**Dataset section:**
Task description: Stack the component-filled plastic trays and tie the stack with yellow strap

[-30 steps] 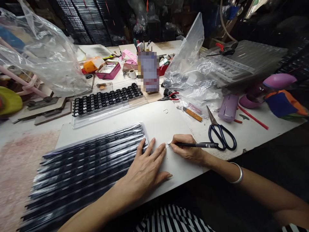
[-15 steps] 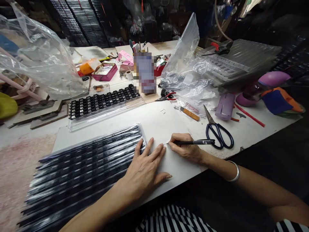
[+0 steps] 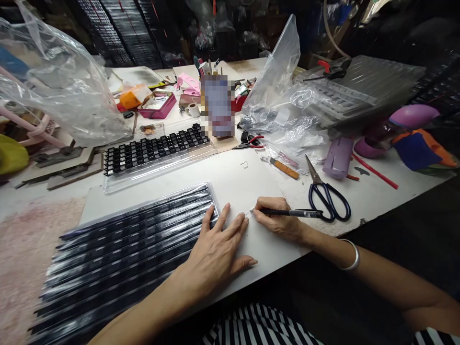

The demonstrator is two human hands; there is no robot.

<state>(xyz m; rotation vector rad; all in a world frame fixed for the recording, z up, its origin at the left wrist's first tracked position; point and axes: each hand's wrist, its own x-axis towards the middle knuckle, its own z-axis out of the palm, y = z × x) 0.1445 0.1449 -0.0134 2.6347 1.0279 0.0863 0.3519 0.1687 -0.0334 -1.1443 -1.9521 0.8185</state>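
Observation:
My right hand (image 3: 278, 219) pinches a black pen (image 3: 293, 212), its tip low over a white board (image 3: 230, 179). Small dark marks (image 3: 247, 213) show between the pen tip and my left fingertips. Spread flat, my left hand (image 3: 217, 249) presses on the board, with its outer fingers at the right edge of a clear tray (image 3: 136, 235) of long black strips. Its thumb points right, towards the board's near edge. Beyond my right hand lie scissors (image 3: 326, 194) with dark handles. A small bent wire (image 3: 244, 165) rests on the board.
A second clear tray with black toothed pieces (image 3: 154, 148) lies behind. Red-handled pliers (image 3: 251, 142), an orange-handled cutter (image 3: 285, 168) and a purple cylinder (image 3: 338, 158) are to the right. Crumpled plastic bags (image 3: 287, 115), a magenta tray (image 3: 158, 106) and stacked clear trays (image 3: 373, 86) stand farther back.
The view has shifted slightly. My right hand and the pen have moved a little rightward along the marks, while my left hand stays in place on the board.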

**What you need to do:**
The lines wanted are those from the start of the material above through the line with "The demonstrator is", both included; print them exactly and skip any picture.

**Response area:**
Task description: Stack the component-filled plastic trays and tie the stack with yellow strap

[-30 steps] 
[-15 steps] 
[+0 steps] 

The demonstrator is two human hands; there is no robot.

No more work remains for this exercise.